After a typical pregnancy, Megan and Kyle Kempf, new parents, initially had no worries about their daughter Poppy. However, concerns arose when they noticed her drawing skills regressing. At three years old, they observed a subtle sign indicating potential health issues. Despite voicing their concerns to medical professionals, it took five more years to receive a diagnosis.
Now, they face the heartbreaking reality that both Poppy and her younger brother Oliver have a rare, incurable disease that shortens children’s life expectancies. The parents are placing their hopes on a new treatment awaiting medical approval.
Megan, 37, became alarmed when she observed Poppy drawing circles instead of detailed figures at the age of three.
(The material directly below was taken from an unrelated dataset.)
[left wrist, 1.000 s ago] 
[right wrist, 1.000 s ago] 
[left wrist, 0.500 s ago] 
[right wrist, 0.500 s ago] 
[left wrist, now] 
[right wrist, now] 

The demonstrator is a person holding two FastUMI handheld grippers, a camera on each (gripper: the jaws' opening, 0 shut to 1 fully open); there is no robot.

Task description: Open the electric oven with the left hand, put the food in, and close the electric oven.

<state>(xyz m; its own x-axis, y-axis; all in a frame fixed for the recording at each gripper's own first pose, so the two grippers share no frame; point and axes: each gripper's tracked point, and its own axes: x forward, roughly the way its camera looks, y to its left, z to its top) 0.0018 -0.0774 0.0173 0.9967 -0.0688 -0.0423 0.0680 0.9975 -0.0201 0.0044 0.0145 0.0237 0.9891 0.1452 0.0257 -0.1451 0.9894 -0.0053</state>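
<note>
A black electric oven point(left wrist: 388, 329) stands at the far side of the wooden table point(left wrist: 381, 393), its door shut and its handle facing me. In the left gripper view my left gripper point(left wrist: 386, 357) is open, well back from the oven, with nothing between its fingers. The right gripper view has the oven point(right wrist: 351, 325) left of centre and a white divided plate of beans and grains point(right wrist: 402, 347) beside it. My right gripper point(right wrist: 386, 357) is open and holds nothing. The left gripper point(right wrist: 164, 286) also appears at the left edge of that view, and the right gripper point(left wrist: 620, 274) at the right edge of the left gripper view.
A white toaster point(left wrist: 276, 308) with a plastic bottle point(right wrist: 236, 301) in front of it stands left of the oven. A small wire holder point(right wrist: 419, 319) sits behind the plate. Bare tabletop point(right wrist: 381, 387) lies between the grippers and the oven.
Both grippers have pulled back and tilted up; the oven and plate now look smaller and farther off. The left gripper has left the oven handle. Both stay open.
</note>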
Further investigation revealed that Poppy was also experiencing sleep apnea and developing a fear of bedtime. Concerned about her development, the parents sought medical advice, leading to a mild intellectual disability diagnosis at the age of five.
The family’s move to Quincy, Illinois, prompted a visit to a neurologist who recommended genetic testing. Subsequent DNA genome sequencing confirmed that Poppy had Sanfilippo syndrome type B, often referred to as ‘childhood dementia.’ This rare genetic disorder results from an enzyme deficiency, leading to progressive neurodegeneration primarily affecting the brain and spinal cord.
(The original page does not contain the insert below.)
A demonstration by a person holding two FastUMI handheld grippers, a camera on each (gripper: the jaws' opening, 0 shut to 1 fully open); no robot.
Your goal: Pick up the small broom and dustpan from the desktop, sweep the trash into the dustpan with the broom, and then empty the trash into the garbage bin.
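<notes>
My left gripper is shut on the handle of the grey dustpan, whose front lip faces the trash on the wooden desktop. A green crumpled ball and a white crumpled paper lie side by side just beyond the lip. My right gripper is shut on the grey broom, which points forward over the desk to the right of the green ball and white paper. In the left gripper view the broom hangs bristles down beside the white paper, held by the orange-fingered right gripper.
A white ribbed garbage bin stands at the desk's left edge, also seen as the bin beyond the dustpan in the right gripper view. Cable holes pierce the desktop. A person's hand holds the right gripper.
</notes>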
Following Poppy’s diagnosis, Oliver, their infant son, was also tested and received a positive result for the same syndrome. With a life expectancy typically not exceeding 18 years for affected individuals, the parents were devastated. Despite being told there was no cure, they refused to accept the grim prognosis and began exploring alternative options.
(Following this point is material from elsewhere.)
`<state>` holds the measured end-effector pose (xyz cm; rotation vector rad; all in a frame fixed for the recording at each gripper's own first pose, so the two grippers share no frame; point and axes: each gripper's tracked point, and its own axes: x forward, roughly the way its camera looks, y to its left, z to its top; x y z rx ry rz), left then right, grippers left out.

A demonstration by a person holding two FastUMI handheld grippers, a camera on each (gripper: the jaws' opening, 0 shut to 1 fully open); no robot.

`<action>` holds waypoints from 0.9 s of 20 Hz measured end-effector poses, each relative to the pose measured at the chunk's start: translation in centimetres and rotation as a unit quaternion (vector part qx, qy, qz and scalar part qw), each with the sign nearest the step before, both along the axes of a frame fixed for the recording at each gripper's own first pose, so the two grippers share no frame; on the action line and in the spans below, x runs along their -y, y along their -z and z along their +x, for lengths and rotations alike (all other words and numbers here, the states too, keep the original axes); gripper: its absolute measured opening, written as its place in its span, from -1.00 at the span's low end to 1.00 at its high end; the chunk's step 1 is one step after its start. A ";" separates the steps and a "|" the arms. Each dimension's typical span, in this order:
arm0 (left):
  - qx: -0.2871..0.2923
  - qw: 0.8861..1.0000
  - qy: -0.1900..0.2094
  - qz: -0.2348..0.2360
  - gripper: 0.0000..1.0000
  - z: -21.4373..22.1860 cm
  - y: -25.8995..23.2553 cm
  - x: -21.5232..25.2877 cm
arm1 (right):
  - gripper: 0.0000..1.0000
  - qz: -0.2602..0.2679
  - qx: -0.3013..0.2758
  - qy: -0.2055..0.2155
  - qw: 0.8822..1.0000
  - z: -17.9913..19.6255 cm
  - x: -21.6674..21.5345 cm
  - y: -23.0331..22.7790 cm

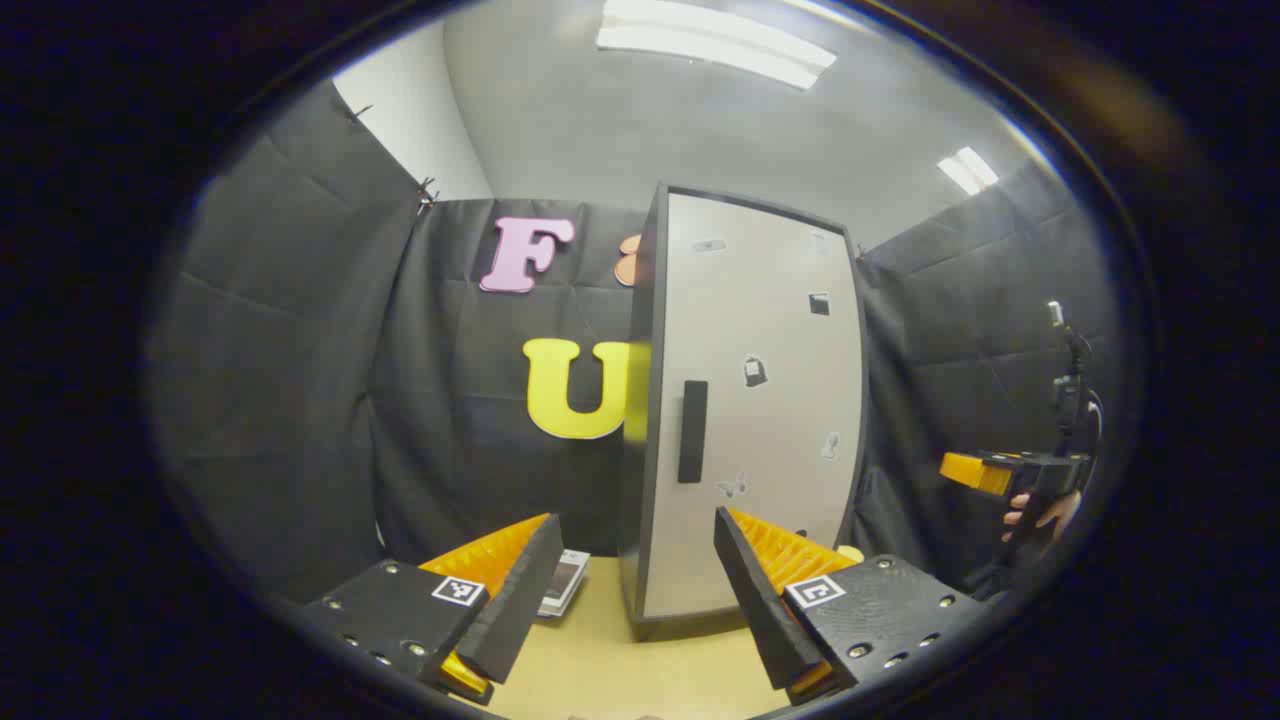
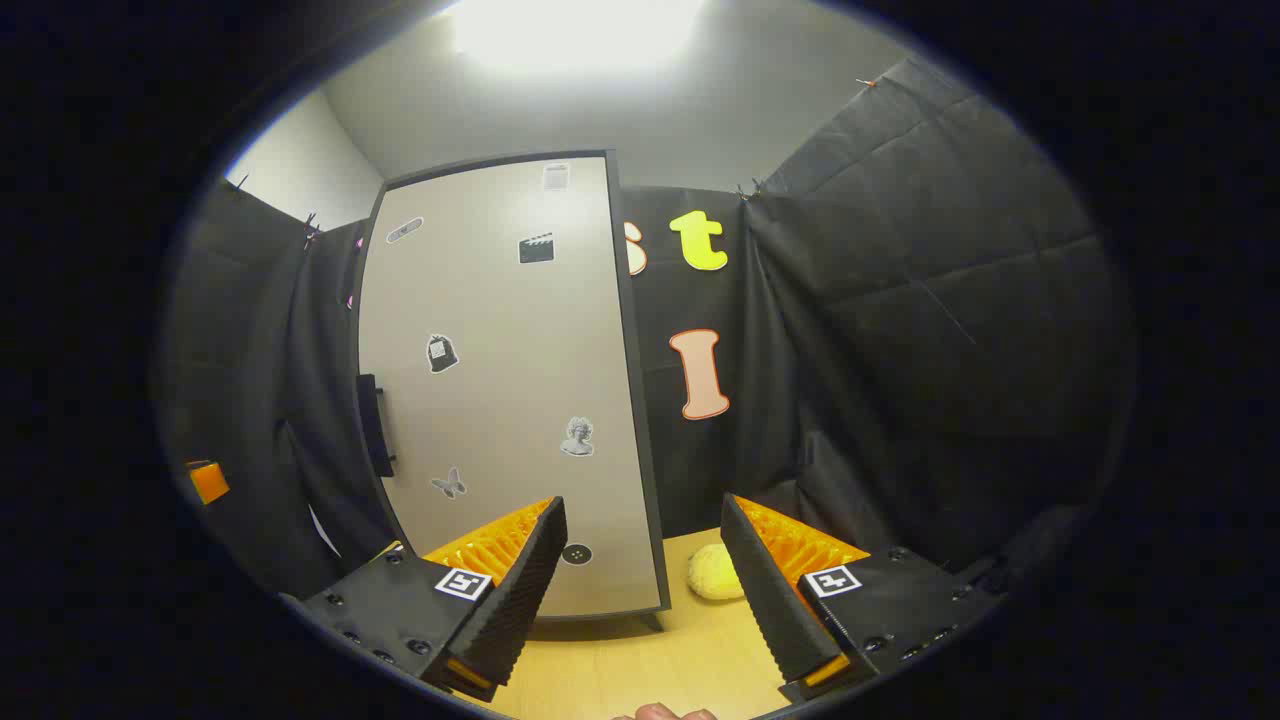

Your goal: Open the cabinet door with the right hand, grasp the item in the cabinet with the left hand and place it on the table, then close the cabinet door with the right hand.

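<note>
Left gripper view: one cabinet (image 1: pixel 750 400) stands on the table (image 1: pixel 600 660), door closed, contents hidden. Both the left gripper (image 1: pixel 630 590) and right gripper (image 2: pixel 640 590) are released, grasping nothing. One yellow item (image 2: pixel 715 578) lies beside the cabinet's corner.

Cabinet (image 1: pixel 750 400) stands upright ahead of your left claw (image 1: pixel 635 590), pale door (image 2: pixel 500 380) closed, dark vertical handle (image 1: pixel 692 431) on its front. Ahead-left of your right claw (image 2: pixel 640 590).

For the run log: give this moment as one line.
tall grey cabinet door: shut | black handle: untouched | left gripper: open | right gripper: open | yellow round item: on wooden table
</note>
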<state>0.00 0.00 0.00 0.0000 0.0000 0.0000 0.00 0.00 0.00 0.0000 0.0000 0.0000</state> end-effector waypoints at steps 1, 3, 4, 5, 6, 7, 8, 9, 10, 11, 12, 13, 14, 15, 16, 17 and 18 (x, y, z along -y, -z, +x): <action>-0.001 1.000 0.002 0.006 0.80 -0.1 0.0 0.2 | 0.96 -0.002 0.001 0.001 1.000 0.1 0.0 0.0; -0.003 1.000 -0.002 0.021 0.93 0.1 0.2 0.3 | 0.95 -0.002 0.000 -0.004 1.000 0.3 -0.5 0.1; -0.004 1.000 -0.002 0.026 0.87 0.2 0.3 0.5 | 0.95 -0.007 0.000 -0.006 1.000 0.4 -0.7 0.1; -0.004 1.000 -0.001 0.027 0.87 0.3 0.3 0.7 | 0.95 -0.015 0.001 -0.008 1.000 0.5 -0.9 0.1; -0.003 1.000 0.005 0.021 0.87 0.4 0.3 1.2 | 0.95 -0.022 0.002 -0.015 1.000 0.7 -1.4 -0.1; -0.002 1.000 0.009 0.013 0.87 0.5 0.1 1.5 | 0.95 -0.028 0.006 -0.020 0.999 0.8 -1.8 -0.2; -0.003 1.000 0.006 0.006 0.87 0.5 0.2 1.3 | 0.95 -0.034 0.011 -0.025 0.999 1.0 -2.2 -0.6; -0.005 1.000 0.002 0.004 0.87 0.6 0.1 1.2 | 0.95 -0.037 0.015 -0.032 0.999 1.2 -2.6 -0.6; -0.006 1.000 -0.002 0.004 0.87 0.5 0.2 1.1 | 0.94 -0.037 0.015 -0.039 0.998 1.4 -3.1 -0.7; -0.008 1.000 -0.007 0.006 0.80 0.4 0.3 1.0 | 0.95 -0.037 0.012 -0.049 0.998 1.6 -3.7 -0.6; -0.010 1.000 -0.013 0.009 0.87 0.3 0.3 0.9 | 0.95 -0.036 0.008 -0.058 0.998 2.0 -4.2 -0.5; -0.009 1.000 -0.020 0.013 0.87 0.0 0.2 0.8 | 0.95 -0.037 0.004 -0.066 0.997 2.3 -4.6 -0.4; -0.008 0.999 -0.026 0.017 0.87 -0.3 0.3 0.7 | 0.95 -0.039 0.001 -0.073 0.997 2.6 -4.9 -0.4; -0.007 0.999 -0.034 0.023 0.87 -0.7 0.3 0.5 | 0.95 -0.042 0.000 -0.077 0.996 3.0 -5.3 -0.4; -0.008 0.999 -0.044 0.030 0.87 -1.1 0.4 0.1 | 0.95 -0.044 0.000 -0.080 0.996 3.4 -5.6 -0.6; -0.011 0.998 -0.052 0.033 0.80 -1.5 0.6 -0.1 | 0.95 -0.043 -0.003 -0.084 0.995 3.7 -5.9 -0.6; -0.015 0.998 -0.058 0.034 0.87 -1.8 1.1 -0.1 | 0.95 -0.040 -0.006 -0.090 0.995 3.9 -6.4 -0.6</action>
One potential treatment involves enzyme replacement therapy, replacing the missing enzymes with lab-produced ones in the body’s cells. While this therapy shows promise, it is still in clinical trials and pending FDA approval in the US.
The family, along with other affected families, has raised funds and remains hopeful that the treatment will be approved by 2027, offering a beacon of hope for their children. They emphasize the urgency of finding a solution for all children affected by rare diseases, aiming for a brighter future.